Here is the curry function from that blog post and we'll use it to curry both the log and writeToFile functions, so we can partially apply them with the logInfo and writeToLogFile functions, respectively:

function curry(fn) {
  return function curried(...args) {
    if (args.length >= fn.length) return fn(...args);
    return function (a) {
      return curried(...[...args, a]);
    };
  };
}

const curriedFormatLog = curry(formatLog);
const datetime = { toString: () => newDate().toISOString() };
const formatLogInfo = curriedFormatLog(datetime)("INFO");

const curriedWriteToFile = curry(writeToFile);
const writeToLogFile = curriedWriteToFile("/path/to/file");

The formatLogInfo function already passes two of the three arguments that formatLog expects, so there is only one (message) left. The same for writeToLogFile, which already passes file path, so also there only the message is left.

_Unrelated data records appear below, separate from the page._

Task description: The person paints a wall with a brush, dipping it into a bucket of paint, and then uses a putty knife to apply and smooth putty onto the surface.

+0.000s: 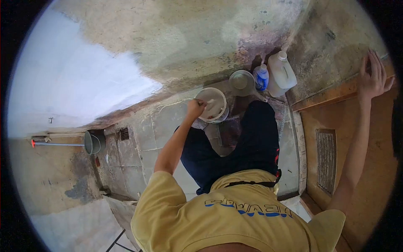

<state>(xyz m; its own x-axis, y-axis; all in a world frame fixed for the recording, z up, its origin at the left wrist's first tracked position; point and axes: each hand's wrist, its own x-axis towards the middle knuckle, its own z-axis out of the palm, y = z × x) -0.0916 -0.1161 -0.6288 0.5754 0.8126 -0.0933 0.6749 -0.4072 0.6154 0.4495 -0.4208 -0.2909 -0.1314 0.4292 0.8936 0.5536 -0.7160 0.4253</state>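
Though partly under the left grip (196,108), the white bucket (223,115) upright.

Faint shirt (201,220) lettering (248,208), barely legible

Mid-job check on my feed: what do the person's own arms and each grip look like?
Dull yellow short sleeves, with both forearms uncovered below. The left grip and right grip are ungloved, with no watch or band visible.
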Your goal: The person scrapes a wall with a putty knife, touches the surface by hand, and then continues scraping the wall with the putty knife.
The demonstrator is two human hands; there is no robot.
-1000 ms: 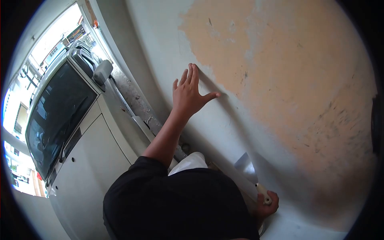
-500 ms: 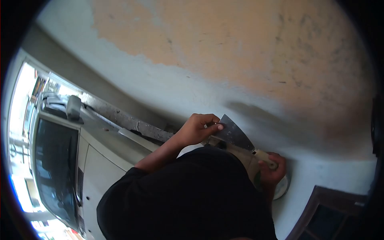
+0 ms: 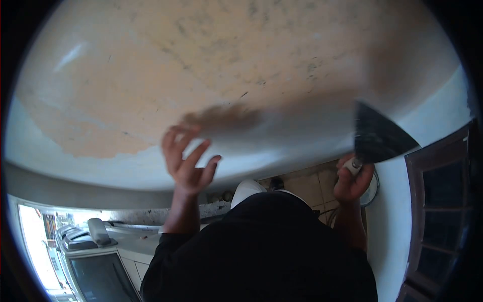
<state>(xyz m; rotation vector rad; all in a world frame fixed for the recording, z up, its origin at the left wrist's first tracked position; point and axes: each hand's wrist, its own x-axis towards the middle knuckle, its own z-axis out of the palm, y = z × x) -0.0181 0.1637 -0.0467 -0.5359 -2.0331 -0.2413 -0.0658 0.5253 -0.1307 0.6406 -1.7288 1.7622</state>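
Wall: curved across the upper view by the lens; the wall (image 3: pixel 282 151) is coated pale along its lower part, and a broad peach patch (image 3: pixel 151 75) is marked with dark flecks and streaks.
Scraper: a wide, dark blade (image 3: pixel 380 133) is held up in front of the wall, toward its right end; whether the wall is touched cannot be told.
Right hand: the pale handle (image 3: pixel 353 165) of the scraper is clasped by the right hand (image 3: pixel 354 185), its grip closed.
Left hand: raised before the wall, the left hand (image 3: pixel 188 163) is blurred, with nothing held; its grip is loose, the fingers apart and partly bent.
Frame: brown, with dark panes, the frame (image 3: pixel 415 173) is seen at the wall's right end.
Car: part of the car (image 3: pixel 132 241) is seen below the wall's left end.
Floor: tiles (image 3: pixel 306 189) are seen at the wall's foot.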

Now we can pipe the logging functions like this so the return value of each function is passed as an argument to the next function:

// Pipe (or chain) some functions into a new function that does logging for us:
const logInfoToFile = pipe(formatLogInfo, writeToConsole, writeToLogFile);

// Let's do some logging:
logInfoToFile("Hello World");

Look how clean this code is! If I don't want to log to the console anymore, just remove that function from the pipe arguments. And I can compose many other functions, each with their own applicable combination of functions.

Conclusion

What we did in this post is making declarative code by combining several building blocks together, which was made possible because of currying.

The logging solution is not meant to be used in a production situation, it is merely illustrative for how a real world situation could look like, but I hope you see the characteristics, and even benefits, of currying by now.

By writing this blog posts, which involved quite some experimenting with JavaScript, I learned yet another way of thinking and approaching code, and I start seeing more and more possibilities for using currying. The more I do it, functional programming really starts growing on me.